Sunlight was coming out of the early morning mist. It spread its
brightness on the roofs of the skyscrapers, on the domes and spires of
churches, and blazed along up the wide street with its countless banks
and stores, its restaurants and cafes. In the early morning the city was
almost noiseless. Occasionally a newspaper wagon clattered up the street
or a milk wagon rumbled along. One of my companions had told a funny
story. We were laughing at it. We stopped--the laugh unfinished on our
lips.
"Of a sudden we had found ourselves staggering and reeling. It was as if
the earth was slipping gently from under our feet. Then came a sickening
swaying of the earth that threw us flat upon our faces. We struggled in
the street. We could not get on our feet.
"I looked in a dazed fashion around me. I saw for an instant the big
buildings in what looked like a crazy dance. Then it seemed as though my
head were split with the roar that crashed into my ears. Big buildings
were crumbling as one might crush a biscuit in one's hand. Great gray
clouds of dust shot up with flying timbers, and storms of masonry rained
into the street. Wild, high jangles of smashing glass cut a sharp note
into the frightful roaring. Ahead of me a great cornice crushed a man as
if he were a maggot--a laborer in overalls on his way to the Union Iron
Works, with a dinner pail on his arm.
"Everywhere men were on all fours in the street, like crawling bugs.

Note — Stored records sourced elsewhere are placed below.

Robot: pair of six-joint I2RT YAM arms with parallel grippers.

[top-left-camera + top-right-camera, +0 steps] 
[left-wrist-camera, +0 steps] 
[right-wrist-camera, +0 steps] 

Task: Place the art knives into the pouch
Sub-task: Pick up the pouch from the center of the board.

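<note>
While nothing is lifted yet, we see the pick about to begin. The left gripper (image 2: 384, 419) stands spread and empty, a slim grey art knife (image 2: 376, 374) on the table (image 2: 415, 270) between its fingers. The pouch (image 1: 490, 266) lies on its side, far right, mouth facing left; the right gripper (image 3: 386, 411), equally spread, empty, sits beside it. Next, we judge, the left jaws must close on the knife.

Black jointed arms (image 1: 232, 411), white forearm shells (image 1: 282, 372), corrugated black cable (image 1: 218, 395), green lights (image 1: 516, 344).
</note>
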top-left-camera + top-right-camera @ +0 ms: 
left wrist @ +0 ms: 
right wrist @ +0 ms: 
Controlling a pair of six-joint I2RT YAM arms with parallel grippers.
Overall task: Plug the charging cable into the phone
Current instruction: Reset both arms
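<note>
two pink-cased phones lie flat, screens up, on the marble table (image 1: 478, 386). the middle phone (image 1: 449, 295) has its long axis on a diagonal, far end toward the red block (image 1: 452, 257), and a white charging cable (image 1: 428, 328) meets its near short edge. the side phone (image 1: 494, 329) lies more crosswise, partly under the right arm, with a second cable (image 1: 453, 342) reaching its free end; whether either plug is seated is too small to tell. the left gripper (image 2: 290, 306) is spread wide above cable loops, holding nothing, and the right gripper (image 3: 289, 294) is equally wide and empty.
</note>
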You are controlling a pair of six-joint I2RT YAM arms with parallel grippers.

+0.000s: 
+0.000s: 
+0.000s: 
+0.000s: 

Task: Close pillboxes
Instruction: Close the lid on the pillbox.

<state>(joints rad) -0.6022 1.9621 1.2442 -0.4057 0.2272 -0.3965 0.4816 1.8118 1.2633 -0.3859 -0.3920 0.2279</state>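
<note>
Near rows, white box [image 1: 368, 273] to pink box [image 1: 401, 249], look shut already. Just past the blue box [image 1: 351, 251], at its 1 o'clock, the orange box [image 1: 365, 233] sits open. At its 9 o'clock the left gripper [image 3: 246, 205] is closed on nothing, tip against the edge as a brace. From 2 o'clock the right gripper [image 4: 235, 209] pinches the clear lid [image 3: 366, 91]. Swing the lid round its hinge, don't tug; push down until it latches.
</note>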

Still the sickening, dreadful swaying of the earth continued. It seemed
a quarter of an hour before it stopped. As a matter of fact, it lasted
about three minutes. Footing grew firm again, but hardly were we on our
feet before we were sent reeling again by repeated shocks, but they were
milder. Clinging to something, one could stand.
"The dust clouds were gone. It was quite dark, like twilight. But I saw
trolley tracks uprooted, twisted fantastically. I saw wide wounds in
the street. Water flooded out of one. A deadly odor of gas from a broken
main swept out of the other. Telegraph poles were rocked like matches.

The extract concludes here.